Copy everything in the data below exactly except the pictures.
⁂
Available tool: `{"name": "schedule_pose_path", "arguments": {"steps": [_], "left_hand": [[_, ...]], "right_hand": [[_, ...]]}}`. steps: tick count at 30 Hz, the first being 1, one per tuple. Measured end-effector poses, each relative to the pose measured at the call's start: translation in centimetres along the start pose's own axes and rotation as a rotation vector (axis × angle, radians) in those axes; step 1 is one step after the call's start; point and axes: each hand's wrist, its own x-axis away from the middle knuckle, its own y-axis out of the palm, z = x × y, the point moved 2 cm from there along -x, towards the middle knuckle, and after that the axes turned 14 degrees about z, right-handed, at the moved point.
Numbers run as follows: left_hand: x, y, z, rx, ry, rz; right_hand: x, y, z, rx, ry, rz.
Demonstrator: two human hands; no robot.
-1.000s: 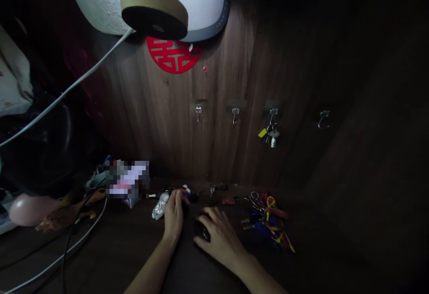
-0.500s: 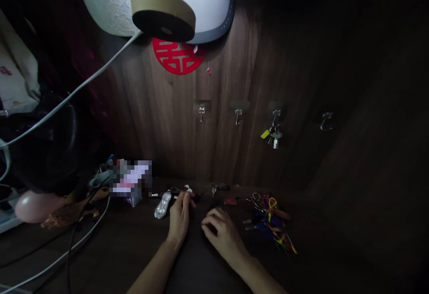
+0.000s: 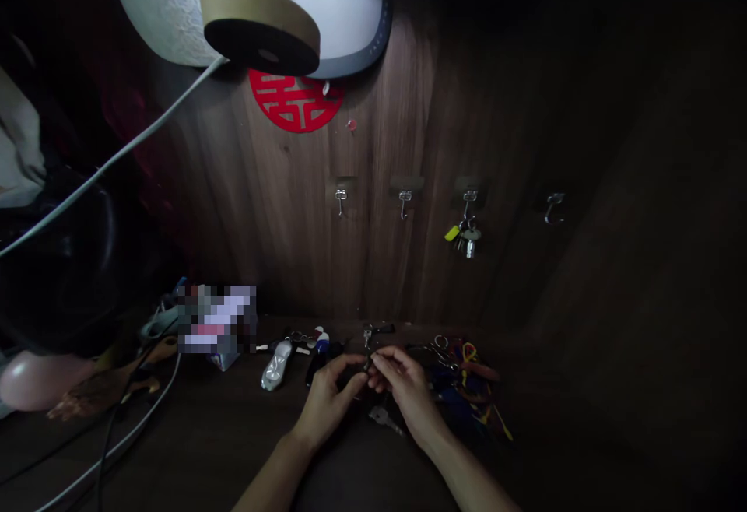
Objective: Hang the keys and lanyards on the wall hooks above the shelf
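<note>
My left hand (image 3: 330, 403) and my right hand (image 3: 405, 387) meet over the dark wooden tabletop (image 3: 192, 419), pinching a small metal key ring (image 3: 367, 362) between their fingertips. Its details are partly hidden by my fingers. Just below my hands lies a flat silver key (image 3: 385, 420). Left of them are a silver car-shaped key fob (image 3: 277, 366) and a blue-and-white item (image 3: 320, 352). A small key with a dark fob (image 3: 373, 331) lies just beyond my fingertips. To the right are small scissors (image 3: 440, 350) and a tangle of coloured cords (image 3: 470, 360).
On the wooden wall (image 3: 373, 263), several adhesive hooks (image 3: 404, 202) stand in a row, one holding a bunch of keys (image 3: 467, 238). A white cable (image 3: 110, 158) crosses the left side, above a pixelated item (image 3: 215, 319) and a pink rounded object (image 3: 38, 381).
My hands have come together at the middle, now pinching a small key ring. A flat silver key now lies below them. The view has shifted slightly.
</note>
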Motion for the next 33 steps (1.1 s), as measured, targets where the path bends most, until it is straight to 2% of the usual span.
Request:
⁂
Finished exercise »
Available tool: `{"name": "schedule_pose_path", "arguments": {"steps": [_], "left_hand": [[_, ...]], "right_hand": [[_, ...]]}}`. steps: tick count at 30 Hz, the first being 1, one per tuple. Measured end-effector poses, each relative to the pose measured at the call's start: translation in centimetres along the start pose's own axes and rotation as a rotation vector (axis × angle, radians) in those axes; step 1 is one step after the call's start; point and axes: each hand's wrist, its own x-axis away from the middle knuckle, its own y-axis out of the palm, z = x × y, the point moved 2 cm from there along -x, towards the middle knuckle, and after that the axes turned 14 degrees about z, right-handed, at the moved point.
Numbers run as follows: left_hand: x, y, z, rx, ry, rz; right_hand: x, y, z, rx, ry, rz.
Demonstrator: two human hands; no robot.
-1.000s: 
-0.500s: 
+0.000s: 
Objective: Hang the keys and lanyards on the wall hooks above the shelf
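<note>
My left hand (image 3: 330, 403) and my right hand (image 3: 405, 387) meet over the dark wooden tabletop (image 3: 192, 419), pinching a small metal key ring (image 3: 367, 362) between their fingertips. Its details are partly hidden by my fingers. Just below my hands lies a flat silver key (image 3: 385, 420). Left of them are a silver car-shaped key fob (image 3: 277, 366) and a blue-and-white item (image 3: 320, 352). A small key with a dark fob (image 3: 373, 331) lies just beyond my fingertips. To the right are small scissors (image 3: 440, 350) and a tangle of coloured cords (image 3: 470, 360).
On the wooden wall (image 3: 373, 263), several adhesive hooks (image 3: 404, 202) stand in a row, one holding a bunch of keys (image 3: 467, 238). A white cable (image 3: 110, 158) crosses the left side, above a pixelated item (image 3: 215, 319) and a pink rounded object (image 3: 38, 381).
My hands have come together at the middle, now pinching a small key ring. A flat silver key now lies below them. The view has shifted slightly.
</note>
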Motion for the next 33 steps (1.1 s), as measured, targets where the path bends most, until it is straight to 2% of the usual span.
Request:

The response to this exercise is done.